Now boarding, the Golson-for-Heisman bus

And now the sell, in the hot glare of the prime-time lights.

And now Everett Golson running and passing and bumfuzzling poor Michigan into a full coma, as Brady Hoke stood over there on the Wolverine sideline wearing the look of a man contemplating his last meal. And now a 31-0 ball-peening  -- first shutout against Michigan in 30 years and the worst thumping Notre Dame has ever doled out in the series, which goes back to the time of Custer's Last Stand but has always been an odd courtship, taking whole decades off in the interim.

And so, it's Golson For The Heisman now (“Yeah, let’s put him up for it,” Notre Dame coach Brian Kelly said, after Golson's 23-of-34, 226-yard, three-touchdown showing). It's the selling of Gold-son -- See? The kid's a natural -- in a place that knows how to myth-make.

Or maybe you missed the statue of Knute Rockne, resting in the shade of a tree beneath the patient gaze of Touchdown Jesus, right outside the north gate of Notre Dame Stadium where the boys enter every Saturday after their morning walk across campus.

Around the corner is Frank Leahy, kneeling eternally across from the Joyce Center. Farther on around is Lou Holtz, facing southwest in a place where he greets the worshippers making their way in from their tailgates, and where he can be a constant warning to the dire threat posed by the likes of Navy and Rice.

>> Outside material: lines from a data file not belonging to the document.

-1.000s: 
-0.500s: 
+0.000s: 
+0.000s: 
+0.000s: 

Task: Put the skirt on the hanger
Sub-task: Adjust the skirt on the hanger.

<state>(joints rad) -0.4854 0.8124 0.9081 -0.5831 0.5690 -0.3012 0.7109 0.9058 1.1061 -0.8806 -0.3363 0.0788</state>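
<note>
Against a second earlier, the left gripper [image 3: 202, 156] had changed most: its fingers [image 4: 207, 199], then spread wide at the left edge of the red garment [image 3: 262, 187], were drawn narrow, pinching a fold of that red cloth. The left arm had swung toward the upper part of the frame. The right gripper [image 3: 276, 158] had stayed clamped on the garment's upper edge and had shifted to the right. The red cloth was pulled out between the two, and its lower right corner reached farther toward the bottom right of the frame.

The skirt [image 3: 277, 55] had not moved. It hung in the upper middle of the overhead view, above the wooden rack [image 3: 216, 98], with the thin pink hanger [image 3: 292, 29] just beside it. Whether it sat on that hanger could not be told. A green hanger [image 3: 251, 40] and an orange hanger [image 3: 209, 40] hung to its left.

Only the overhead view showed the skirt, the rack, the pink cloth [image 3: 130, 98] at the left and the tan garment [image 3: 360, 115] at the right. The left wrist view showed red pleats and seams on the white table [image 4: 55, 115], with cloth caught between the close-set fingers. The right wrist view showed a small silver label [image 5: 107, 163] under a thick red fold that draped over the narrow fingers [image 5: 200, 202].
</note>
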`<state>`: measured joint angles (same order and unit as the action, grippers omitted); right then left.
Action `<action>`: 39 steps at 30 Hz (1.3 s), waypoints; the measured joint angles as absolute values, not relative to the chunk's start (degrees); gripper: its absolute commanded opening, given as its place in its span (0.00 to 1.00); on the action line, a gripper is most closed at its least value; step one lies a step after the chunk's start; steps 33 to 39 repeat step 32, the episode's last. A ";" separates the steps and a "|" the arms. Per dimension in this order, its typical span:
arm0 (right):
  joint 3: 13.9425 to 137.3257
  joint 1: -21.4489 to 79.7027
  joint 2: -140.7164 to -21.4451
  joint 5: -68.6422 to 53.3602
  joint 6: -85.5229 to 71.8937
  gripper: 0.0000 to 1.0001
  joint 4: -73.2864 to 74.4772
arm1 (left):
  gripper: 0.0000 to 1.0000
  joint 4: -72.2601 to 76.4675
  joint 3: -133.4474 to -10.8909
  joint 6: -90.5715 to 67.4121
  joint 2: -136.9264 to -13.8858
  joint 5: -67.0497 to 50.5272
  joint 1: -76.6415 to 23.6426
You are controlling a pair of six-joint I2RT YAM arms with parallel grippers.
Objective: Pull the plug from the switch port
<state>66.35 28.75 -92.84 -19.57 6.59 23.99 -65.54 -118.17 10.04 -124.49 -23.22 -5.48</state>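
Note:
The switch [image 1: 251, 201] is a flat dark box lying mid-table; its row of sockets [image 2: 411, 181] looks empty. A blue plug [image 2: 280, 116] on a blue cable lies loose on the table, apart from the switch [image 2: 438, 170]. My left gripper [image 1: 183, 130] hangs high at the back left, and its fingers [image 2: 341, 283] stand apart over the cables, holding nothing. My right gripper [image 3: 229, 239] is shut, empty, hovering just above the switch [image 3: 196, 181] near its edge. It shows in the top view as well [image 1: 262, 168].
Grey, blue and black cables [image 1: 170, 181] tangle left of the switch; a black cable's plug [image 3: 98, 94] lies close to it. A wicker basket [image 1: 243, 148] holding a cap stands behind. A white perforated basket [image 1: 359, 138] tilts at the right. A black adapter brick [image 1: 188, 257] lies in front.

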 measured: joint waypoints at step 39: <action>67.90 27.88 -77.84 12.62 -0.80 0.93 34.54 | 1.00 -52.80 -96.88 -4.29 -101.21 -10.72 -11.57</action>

Who, by the way, was profoundly undercooked a week ago as Golson strapped five touchdowns on the Owls and began the first Heisman murmurs. Last night he was even better, making stars out of the previously undistinguished Will Fuller and Amir Carlisle, outshining by far his Michigan counterpart, Devin Gardner, who had another lackluster road performance wearing No. 98 in honor of Michigan legend Tom Harmon, the original Old 98.

It went unverified, after last night, whether Old 98 called (collect, one assumes) from the Great Beyond, saying that he'd had honor enough. But it sounds about right.

The unvarnished truth is Michigan stinks and Notre Dame doesn't, but just how much Notre Dame doesn't stink remains to be seen in a schedule designed to make even the non-fragrant fail. What's established, however, is that as Golson goes, Notre Dame will go. And right now, he goes and goes and goes -- and immediately ahead lies Purdue, which got rolled Saturday at home by Central Michigan, an off-the-rack MAC school that's no powerhouse even in its own middling neighborhood.